Pour ce qui est du féminisme - le réalisateur assurant que c'est un film féministe - je me tire les poils des bras pour m'aider à rire : on est en plein dans la représentation de la culture du viol. Non parce que l'héroïne est violée ou parce qu'elle finit par se servir de cette violence pour avoir le courage de demander à son "agresseur" ce que cela lui procure. On est en plein dans la représentation de la culture du viol car le sujet féminin est désiré mais aussi désirable en soi. Elle porte le désir sur elle, malgré elle. C'est bien connu, une femme qui veut dire non, ce n'est jamais perçu comme un simple non. Mais aussi parce que ce protagoniste est orienté du début à la fin par des choix masculins : son ex, son agresseur, son fils, ses collègues. Et ça, ça la fout un peu mal.
La scène de viol n'est pas éludée et je tiens à souligner le travail à la fois esthétique mais non plaisant.
Il est toutefois intéressant que le film ne trébuche pas sur un simple film de vengeance, avec tout ce qui peut apparaître comme des poncifs. J'avais peur de voir un "Ange de la vengeance" ou un "A vif" (avec Foster). C'est donc, à mon sens, plus un thriller d'art, un exercice narratif plus qu'une oeuvre morale. Le film est tellement un exercice qu'il en devient même comique par touches - ce qui provoque l'étonnement dans un film a priori où l'on s'attend à subir le drame et la question de la rémanence de celui-ci, de sa réalité autrement dit. On ne subit jamais à vrai dire. On est acteur, assis sur nos questions, devant une victime voguant dans les impasses du patriarcat.

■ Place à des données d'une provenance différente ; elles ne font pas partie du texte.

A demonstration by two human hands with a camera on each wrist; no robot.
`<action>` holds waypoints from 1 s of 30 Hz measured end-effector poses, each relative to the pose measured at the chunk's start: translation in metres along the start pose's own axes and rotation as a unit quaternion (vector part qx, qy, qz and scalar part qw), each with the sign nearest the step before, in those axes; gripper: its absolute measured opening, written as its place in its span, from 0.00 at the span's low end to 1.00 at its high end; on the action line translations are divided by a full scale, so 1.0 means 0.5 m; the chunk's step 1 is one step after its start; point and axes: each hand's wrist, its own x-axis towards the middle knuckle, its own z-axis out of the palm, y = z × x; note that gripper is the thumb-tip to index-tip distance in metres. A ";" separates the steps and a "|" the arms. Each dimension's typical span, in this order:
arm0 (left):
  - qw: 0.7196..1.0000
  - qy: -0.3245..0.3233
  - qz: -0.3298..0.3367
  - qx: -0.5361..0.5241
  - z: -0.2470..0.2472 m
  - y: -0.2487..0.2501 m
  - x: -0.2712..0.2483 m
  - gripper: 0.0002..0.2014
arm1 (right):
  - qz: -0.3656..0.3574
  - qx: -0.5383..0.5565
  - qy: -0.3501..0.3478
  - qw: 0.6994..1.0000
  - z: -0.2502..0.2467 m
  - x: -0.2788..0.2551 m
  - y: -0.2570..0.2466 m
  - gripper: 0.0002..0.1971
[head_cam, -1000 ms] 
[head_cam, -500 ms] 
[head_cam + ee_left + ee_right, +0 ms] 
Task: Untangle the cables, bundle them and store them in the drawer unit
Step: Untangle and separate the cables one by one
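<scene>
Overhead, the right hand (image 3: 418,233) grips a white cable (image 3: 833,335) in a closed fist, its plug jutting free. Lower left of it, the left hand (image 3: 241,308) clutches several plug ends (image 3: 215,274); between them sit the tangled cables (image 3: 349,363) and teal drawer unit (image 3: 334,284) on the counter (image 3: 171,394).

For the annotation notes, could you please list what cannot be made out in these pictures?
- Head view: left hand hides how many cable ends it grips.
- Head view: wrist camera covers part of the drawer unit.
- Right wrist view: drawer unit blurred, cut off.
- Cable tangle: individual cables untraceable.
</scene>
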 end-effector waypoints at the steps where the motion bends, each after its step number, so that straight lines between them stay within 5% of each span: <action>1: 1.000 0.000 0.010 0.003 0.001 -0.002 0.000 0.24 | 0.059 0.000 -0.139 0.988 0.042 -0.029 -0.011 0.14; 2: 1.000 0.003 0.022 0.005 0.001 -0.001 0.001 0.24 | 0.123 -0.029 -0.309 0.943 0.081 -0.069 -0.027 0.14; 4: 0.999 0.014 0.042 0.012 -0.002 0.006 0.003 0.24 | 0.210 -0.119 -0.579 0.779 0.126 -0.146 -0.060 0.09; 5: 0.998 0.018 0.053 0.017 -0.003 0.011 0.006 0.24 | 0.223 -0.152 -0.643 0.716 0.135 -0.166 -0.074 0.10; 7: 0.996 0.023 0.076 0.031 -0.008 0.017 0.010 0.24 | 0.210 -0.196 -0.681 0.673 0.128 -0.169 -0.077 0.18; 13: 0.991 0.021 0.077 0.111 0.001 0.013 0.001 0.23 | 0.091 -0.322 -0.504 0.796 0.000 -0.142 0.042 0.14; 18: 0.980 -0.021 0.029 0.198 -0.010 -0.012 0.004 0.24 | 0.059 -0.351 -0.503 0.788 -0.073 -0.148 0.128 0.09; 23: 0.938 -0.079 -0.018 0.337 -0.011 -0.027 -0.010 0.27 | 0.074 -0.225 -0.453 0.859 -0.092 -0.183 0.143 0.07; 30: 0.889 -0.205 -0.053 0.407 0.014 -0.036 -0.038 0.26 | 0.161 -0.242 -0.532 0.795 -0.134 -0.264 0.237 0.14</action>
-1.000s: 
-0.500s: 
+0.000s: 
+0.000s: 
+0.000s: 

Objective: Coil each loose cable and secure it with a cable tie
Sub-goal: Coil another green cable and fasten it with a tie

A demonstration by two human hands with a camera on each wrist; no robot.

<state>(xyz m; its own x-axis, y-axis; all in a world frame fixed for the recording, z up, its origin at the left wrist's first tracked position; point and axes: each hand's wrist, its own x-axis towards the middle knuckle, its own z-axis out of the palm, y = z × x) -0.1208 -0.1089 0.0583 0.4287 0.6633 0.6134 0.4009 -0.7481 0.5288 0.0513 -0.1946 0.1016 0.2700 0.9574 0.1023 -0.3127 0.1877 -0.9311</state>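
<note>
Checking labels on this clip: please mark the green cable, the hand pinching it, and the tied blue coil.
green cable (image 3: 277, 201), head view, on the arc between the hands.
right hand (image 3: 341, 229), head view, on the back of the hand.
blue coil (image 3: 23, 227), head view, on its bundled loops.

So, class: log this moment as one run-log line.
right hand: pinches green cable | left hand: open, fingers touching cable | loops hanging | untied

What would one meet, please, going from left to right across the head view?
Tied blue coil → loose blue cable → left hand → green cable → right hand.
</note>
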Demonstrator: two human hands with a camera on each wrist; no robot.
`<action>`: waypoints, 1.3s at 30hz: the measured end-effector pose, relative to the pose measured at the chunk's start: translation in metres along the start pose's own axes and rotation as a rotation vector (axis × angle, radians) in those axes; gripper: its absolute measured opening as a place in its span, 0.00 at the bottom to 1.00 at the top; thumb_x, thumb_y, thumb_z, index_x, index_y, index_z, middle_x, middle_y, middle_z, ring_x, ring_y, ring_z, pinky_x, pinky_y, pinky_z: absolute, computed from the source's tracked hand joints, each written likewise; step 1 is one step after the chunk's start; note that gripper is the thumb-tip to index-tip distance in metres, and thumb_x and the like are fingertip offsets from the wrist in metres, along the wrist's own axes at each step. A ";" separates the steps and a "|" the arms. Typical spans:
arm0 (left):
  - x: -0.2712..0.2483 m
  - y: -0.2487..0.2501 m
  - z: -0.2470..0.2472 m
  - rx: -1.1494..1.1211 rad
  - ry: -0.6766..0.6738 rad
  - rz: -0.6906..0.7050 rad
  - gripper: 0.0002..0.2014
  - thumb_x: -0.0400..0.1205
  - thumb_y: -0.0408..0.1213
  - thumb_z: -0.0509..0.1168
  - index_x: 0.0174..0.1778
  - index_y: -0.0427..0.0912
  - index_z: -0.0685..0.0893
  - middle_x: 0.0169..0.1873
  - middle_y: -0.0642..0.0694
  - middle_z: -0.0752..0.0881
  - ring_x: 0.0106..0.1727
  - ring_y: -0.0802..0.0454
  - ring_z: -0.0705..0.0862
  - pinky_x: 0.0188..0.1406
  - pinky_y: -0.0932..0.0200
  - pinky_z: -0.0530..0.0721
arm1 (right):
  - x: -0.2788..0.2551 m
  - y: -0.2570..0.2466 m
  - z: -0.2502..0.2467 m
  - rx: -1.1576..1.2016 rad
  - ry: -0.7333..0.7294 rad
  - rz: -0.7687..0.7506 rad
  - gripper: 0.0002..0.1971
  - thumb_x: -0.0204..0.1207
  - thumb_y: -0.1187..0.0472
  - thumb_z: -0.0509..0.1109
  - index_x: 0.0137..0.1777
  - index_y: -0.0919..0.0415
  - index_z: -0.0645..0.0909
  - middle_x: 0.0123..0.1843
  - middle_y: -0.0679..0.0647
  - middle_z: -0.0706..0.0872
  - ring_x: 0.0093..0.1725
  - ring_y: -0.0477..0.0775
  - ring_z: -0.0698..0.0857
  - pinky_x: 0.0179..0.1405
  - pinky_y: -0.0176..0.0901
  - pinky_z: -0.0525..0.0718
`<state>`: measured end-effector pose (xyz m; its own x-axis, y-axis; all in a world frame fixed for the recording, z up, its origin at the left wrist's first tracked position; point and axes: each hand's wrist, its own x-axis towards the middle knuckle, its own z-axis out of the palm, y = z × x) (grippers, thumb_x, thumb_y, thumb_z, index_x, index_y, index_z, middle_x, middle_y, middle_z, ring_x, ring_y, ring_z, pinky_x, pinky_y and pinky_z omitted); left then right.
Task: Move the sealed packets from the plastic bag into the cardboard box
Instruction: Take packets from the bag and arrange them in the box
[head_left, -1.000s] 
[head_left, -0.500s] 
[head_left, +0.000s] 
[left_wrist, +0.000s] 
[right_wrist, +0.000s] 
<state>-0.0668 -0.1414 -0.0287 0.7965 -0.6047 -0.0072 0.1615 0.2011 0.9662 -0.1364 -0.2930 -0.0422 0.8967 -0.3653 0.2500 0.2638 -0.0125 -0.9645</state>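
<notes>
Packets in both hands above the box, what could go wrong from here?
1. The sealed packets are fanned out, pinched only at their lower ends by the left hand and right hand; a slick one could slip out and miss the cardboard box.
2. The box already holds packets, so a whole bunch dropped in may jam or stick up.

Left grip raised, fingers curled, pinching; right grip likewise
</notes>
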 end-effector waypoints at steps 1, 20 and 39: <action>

Justement ! Pour ce qui est d'Huppert, on la retrouve, comme à son habitude, insatiable, dans un rôle froid, névrosée et pince sans rire. Par exemple, la tragédie familiale (un massacre irréel lui aussi) qui trame la psychologie d'Elle a l'air de tomber comme un cheveu sur la soupe mais, en vérité, il fallait bien ce pas de côté pour exprimer son dégoût de la justice, de la police, des hommes (?) mais aussi sa névrose obsessionnelle. Ce film n'est pas une simple superposition d'histoires grotesques, c'est un tout encore plus grotesque, si bien que c'en devient cohérent. En effet, le film raconte exactement ce avec quoi on menace toutes les petites filles et les nonnes, à savoir l'intrusion sans crier gare de douze mercenaires congolais montés comme des caribous dans la vie d'une femme, sans défense, parce que seule n'est-ce pas... Alors que tout le monde sait que le viol est à 74 % commis par une connaissance ou un proche et que les lieux des agressions sont, comme ici, au domicile de la victime.
Il est à noter que Verhoeven fait une grande distinction sexuelle dans sa volonté de mettre en scène. Il est largement plus directif avec les femmes que les hommes. Du coup, Lafitte, même en roue libre, est capable de proposer une composition intéressante, homogène, à la fois débonnaire et jamais tellement hideuse.
Ce qui fait de ce film, un film d'instinct, de loi de la jungle, un film sans civilisation, un film où seul le rapport direct prévaut. C'est important de le souligner car cela justifie et permet de dresser un récit qui ne s'embarrasse pas d'éléments ordinaires ou classiques. Certains trouveront tout cela grossier, frontal, comme bon nombre de films de Verhoeven où l'on élimine tout ce qui n'est pas nécessaire. Sachez, à tout hasard, que Haneke aussi utilise ce genre de personnages qui n'ont aucun problème dans le seul objectif de mieux traiter LE problème posé dans le film.